许久以后,这个续上这个系列的第三篇。
玩过mono的可能知道mono有一个工具mkbundle ,可以把mono的运行时与类库与你的程序的依赖程序集都打包成一个可执行文件,在win下为exe文件,例如mandroid.exe,mtouch.exe,在mac下的Mach-O文件,例如mtouch,mtouch-64。
根据他的源代码 https://github.com/mono/mono/tree/master/mcs/tools/mkbundle,我们得到:
template_main.c
int main (int argc, char* argv[]) { char **newargs; int i, k = 0; newargs = (char **) malloc (sizeof (char *) * (argc + 2 + count_mono_options_args ())); newargs [k++] = argv [0]; if (mono_options != NULL) { i = 0; while (mono_options[i] != NULL) newargs[k++] = mono_options[i++]; } newargs [k++] = image_name; for (i = 1; i < argc; i++) { newargs [k++] = argv [i]; } newargs [k] = NULL; if (config_dir != NULL && getenv ("MONO_CFG_DIR") == NULL) mono_set_dirs (getenv ("MONO_PATH"), config_dir); mono_mkbundle_init(); return mono_main (k, newargs); }
看调用了函数mono_mkbundle_init,而这个函数有两个实现,分别位于:
https://github.com/mono/mono/blob/master/mcs/tools/mkbundle/template.c
和
https://github.com/mono/mono/blob/master/mcs/tools/mkbundle/template_z.c
工具根据运行选项 -z 是否压缩程序集选择使用template.c或template_z.c内的mono_mkbundle_init函数实现,我们使用时通常是选择压缩的,所以通常使用的是后者的实现。

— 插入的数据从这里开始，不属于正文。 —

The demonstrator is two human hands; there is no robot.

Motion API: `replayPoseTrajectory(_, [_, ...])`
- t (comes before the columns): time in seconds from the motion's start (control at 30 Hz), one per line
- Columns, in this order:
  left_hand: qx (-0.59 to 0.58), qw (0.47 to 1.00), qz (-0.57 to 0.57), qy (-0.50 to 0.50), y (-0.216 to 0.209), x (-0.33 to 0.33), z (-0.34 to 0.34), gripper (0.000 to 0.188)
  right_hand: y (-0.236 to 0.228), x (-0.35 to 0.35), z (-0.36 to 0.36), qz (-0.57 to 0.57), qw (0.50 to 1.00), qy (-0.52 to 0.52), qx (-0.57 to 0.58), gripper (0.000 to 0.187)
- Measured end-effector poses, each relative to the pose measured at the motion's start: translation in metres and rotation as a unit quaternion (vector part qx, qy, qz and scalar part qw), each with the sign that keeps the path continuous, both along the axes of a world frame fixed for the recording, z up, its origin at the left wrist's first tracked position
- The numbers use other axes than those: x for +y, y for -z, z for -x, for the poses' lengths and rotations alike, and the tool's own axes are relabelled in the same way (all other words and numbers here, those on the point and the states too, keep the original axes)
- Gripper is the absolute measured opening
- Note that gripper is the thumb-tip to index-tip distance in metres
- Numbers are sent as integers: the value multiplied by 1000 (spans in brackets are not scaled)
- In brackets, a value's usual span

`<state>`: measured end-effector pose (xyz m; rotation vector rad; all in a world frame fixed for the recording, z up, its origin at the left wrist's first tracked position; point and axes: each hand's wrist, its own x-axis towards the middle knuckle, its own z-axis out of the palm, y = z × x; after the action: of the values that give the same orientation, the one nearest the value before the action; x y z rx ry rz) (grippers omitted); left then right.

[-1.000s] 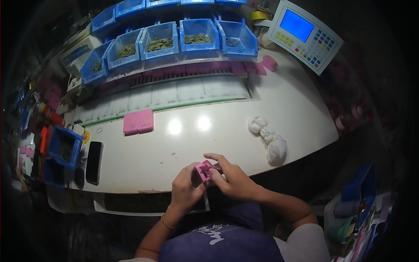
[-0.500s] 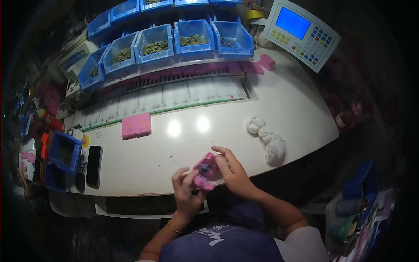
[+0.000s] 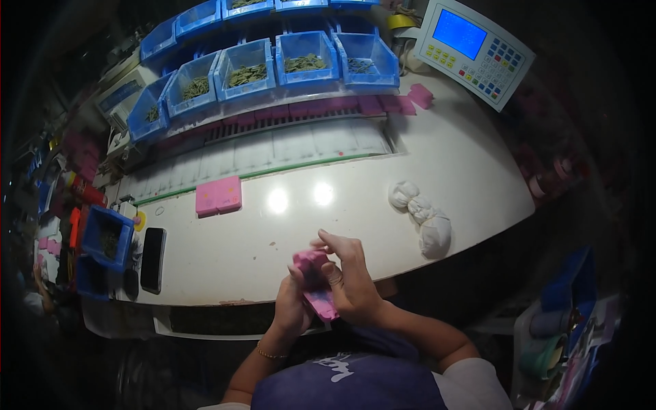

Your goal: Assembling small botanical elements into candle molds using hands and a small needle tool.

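Observation:
In front of my body, near the table's front edge, I hold a pink block that looks like a split rubber mould (image 3: 321, 305). Its upper part is tilted up, and a dark patch shows between the parts. My left hand (image 3: 290, 307) is closed round its left side, thumb against the pink. From the right, my right hand (image 3: 354, 279) grips it, with the thumb bent onto it and the index finger raised over the top. What lies inside the block is too blurred to make out. Two similar pink blocks (image 3: 219, 196) lie side by side farther left on the table.
A knotted white cloth bag (image 3: 432, 229) lies to the right. At left are a black phone (image 3: 153, 260) and a blue bin (image 3: 106, 236). Across the back stand blue bins (image 3: 246, 82) of small greenish pieces, with a control panel (image 3: 471, 55) at far right.
My hands have drawn closer together round the pink block. Its parts have turned, one now hanging lower. My right thumb has bent inward. The whole view has shifted slightly.

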<state>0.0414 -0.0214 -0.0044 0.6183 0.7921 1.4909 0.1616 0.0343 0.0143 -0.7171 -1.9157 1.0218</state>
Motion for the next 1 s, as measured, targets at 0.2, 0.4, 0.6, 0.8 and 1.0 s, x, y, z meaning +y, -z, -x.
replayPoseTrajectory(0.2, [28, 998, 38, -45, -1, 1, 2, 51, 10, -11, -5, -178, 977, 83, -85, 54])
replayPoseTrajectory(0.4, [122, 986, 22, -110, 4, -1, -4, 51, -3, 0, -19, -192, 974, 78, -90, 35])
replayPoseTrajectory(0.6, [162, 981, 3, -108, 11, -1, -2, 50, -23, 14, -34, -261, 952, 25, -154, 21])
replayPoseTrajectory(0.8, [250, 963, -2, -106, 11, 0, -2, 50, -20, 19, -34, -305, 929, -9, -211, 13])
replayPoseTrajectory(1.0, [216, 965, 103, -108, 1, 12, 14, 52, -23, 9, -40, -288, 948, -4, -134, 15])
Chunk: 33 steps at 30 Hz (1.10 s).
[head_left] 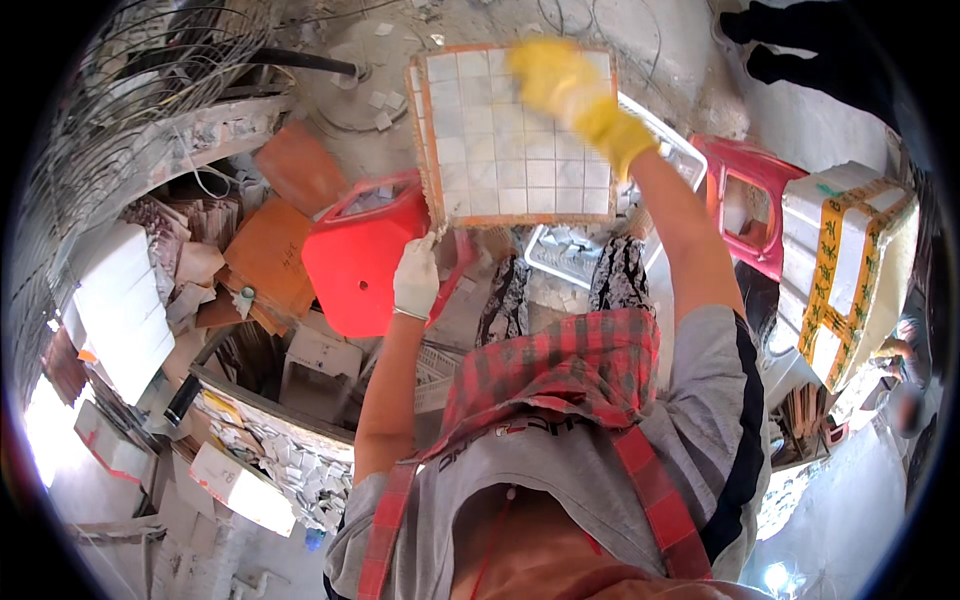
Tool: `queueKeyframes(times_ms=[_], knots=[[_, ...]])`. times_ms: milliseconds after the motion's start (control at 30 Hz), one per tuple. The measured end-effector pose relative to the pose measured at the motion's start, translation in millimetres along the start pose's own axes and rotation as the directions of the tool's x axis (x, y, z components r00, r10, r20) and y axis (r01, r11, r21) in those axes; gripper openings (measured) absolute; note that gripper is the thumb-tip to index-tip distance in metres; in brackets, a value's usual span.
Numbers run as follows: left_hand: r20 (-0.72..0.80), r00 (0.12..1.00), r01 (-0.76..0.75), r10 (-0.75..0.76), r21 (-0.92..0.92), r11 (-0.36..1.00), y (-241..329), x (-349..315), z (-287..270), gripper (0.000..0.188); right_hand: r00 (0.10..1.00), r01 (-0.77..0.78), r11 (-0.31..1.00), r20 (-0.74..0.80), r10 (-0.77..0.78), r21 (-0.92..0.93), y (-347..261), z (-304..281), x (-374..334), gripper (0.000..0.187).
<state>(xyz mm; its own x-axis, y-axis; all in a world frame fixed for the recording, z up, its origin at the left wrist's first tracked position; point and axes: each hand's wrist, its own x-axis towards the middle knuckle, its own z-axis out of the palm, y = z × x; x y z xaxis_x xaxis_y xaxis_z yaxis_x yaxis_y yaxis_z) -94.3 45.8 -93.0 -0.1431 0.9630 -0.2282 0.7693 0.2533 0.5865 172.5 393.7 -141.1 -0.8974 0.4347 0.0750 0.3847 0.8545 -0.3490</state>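
Observation:
A square panel of pale tiles [490, 175], set in a grid with orange-brown edges, is in front of me at the top centre. My left hand [415, 277], in a whitish glove, has its fingers closed at the panel's near left corner. Over the panel's upper right part is my right hand [560, 85] in a yellow glove, smeared by motion. Whether its fingers are closed or touch the tiles cannot be told. Just left of the panel, beside my left hand, is a red plastic stool [345, 265].
A white plastic basket [560, 262] lies partly under the panel. Another red stool [745, 205] and a taped white foam box [850, 260] stand right. Orange boards [270, 260], stacked sheets and a heap of tile pieces [310, 480] crowd the left. Another person's dark-clothed legs [810, 45] show at upper right.

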Motion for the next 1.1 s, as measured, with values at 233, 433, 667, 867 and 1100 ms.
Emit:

看 https://github.com/mono/mono/blob/master/mcs/tools/mkbundle/template_z.c,:
void mono_mkbundle_init () { CompressedAssembly **ptr; MonoBundledAssembly **bundled_ptr; Bytef *buffer; int nbundles; install_dll_config_files (); ptr = (CompressedAssembly **) compressed; nbundles = 0; while (*ptr++ != NULL) nbundles++; bundled = (MonoBundledAssembly **) malloc (sizeof (MonoBundledAssembly *) * (nbundles + 1)); bundled_ptr = bundled; ptr = (CompressedAssembly **) compressed; while (*ptr != NULL) { uLong real_size; uLongf zsize; int result; MonoBundledAssembly *current; real_size = (*ptr)->assembly.size; zsize = (*ptr)->compressed_size; buffer = (Bytef *) malloc (real_size); result = my_inflate ((*ptr)->assembly.data, zsize, buffer, real_size); if (result != 0) { fprintf (stderr, "mkbundle: Error %d decompressing data for %s\n", result, (*ptr)->assembly.name); exit (1); } (*ptr)->assembly.data = buffer; current = (MonoBundledAssembly *) malloc (sizeof (MonoBundledAssembly)); memcpy (current, *ptr, sizeof (MonoBundledAssembly)); current->name = (*ptr)->assembly.name; *bundled_ptr = current; bundled_ptr++; ptr++; } *bundled_ptr = NULL; mono_register_bundled_assemblies((const MonoBundledAssembly **) bundled); }
我们看到解压时使用了compressed这个本文件未定义的变量。通过工具源代码我们得知其是一个类型为如下结构体指针的数组:
typedef struct { const char *name; const unsigned char *data; const unsigned int size; } MonoBundledAssembly; typedef struct _compressed_data { MonoBundledAssembly assembly; int compressed_size; } CompressedAssembly;
也就是说我们找到被打包后的程序的函数mono_mkbundle_init ,并找到对compressed这个数据的引用操作,就可以找到一个程序集个数的int32(64位打包target为int64)数组,每个数组为一个指向CompressedAssembly结构体的指针。(不好描述,继续看我给的代码吧~)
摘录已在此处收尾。